Several years ago I found myself working in the home of Dr. Norm Rosenthal, the South African, author, psychiatrist and scientist who in the 1980s first described winter depression or seasonal affective disorder (SAD), and pioneered the use of light therapy for its treatment. It was an acting gig and I was to play a depressed patient in a video for doctors to use in diagnosing patients with anxiety and depression. The job was fascinating in that I learned a lot about depression but also because I was able to pick the brain of this well-known scientist in the field of psychiatry and brain disorders.
Dr. Rosenthal told me that he had grown up in South Africa where the sunlight was available almost daily and when he moved to the United States and studied in New York he found himself becoming increasingly sad during the winter months when the sunshine was less available. That’s when he began to study the phenomenon of Seasonal Affective Disorder or “SAD” and he coined the term. He also studied the effect of light on this disorder and created light boxes for treatment. In his home where we shot the video Dr. Rosenthal had light boxes all over the place. He could sit in almost any chair in his house and bathe himself in light.

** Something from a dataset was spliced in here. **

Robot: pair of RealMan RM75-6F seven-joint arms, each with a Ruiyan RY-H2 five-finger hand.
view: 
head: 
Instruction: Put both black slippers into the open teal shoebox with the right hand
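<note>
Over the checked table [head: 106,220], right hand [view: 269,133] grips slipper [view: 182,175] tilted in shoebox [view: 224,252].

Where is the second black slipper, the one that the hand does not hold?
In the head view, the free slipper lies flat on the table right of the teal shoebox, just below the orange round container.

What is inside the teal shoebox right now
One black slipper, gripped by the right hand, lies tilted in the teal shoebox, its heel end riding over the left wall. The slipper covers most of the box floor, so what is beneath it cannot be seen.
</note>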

I have been producing the Happy Healthy You! podcast for close to three years now and have really enjoyed talking to the many guests who have come on to talk about their specialties. This week we are talking about an important subject for parents; depression and anxiety in our youth. A few months back I recorded a show with my sweet niece Jennifer who talked about her friend who had committed suicide. Her friend had been suffering with anxiety and depression for years and it was a big surprise to many of her peers at school to hear this news.

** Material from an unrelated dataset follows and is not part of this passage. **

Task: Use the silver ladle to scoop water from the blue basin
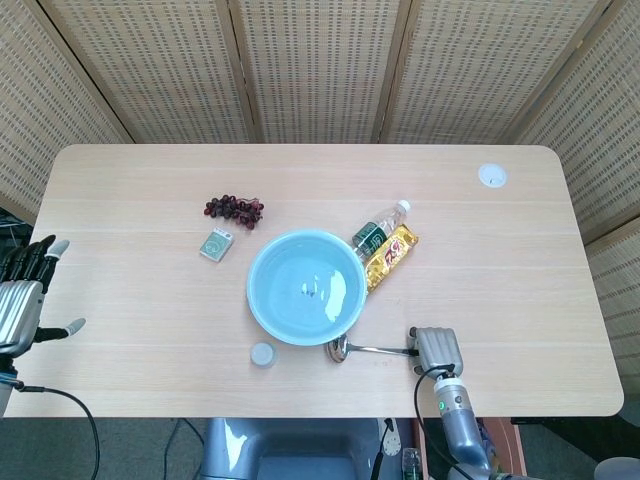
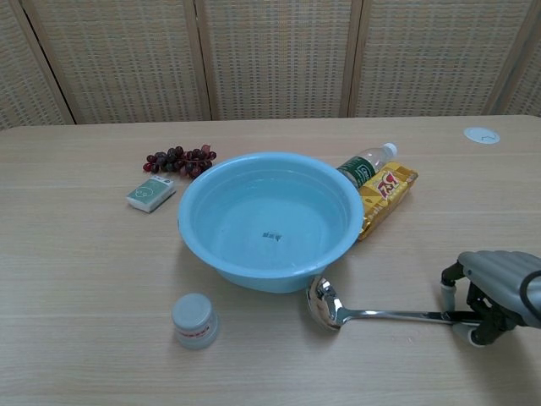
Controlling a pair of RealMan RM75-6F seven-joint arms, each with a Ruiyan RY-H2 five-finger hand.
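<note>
The right hand (image 2: pixel 490 292) sits low over the table (image 2: pixel 84 288) with its fingers (image 2: pixel 448 283) curled down around the tip of the silver ladle's handle; whether they truly clamp it cannot be told, since the hand's shell hides the contact. The silver ladle (image 2: pixel 372 313) lies flat on the table, its handle running away from those fingers toward the robot's left and its bowl resting just beside the near rim of the blue basin (image 2: pixel 194 211). The basin, holding water, stands beyond the ladle's bowl, well apart from the fingertips. Past the basin on the far side from the fingers lie a plastic bottle (image 2: pixel 365 165) and a yellow snack packet (image 2: pixel 385 193), touching each other. A small capped jar (image 2: pixel 194 320) stands further along from the ladle's bowl, near the basin's front. Grapes (image 2: pixel 179 159) and a small green box (image 2: pixel 150 193) lie beyond that. The left hand (image 1: pixel 22 295) hangs off the table's edge, fingers spread, holding nothing
</note>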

According to our guest this week, the numbers are up with so many young people suffering in silence. How did we get here?
Natalie Moore, a Holistic Psychotherapist from Los Angeles and our guest on the podcast is concerned that the more busy we are as parents, the more anxiety and depression is manifesting in our children. But there are so many more factors that can come into play and it is important to look at the young person in a holistic way, taking body, mind and spirit into consideration.
The most important thing is to be aware of the symptoms and not be afraid to have the conversation. The podcast has lots of suggestions for us, so take a listen here. Also, here is a link for parents that has some great information about talking to kids about anxiety and depression.
As we navigate this winter season when the light is less available to us, remember to be kind for we never know what internal battle people are fighting.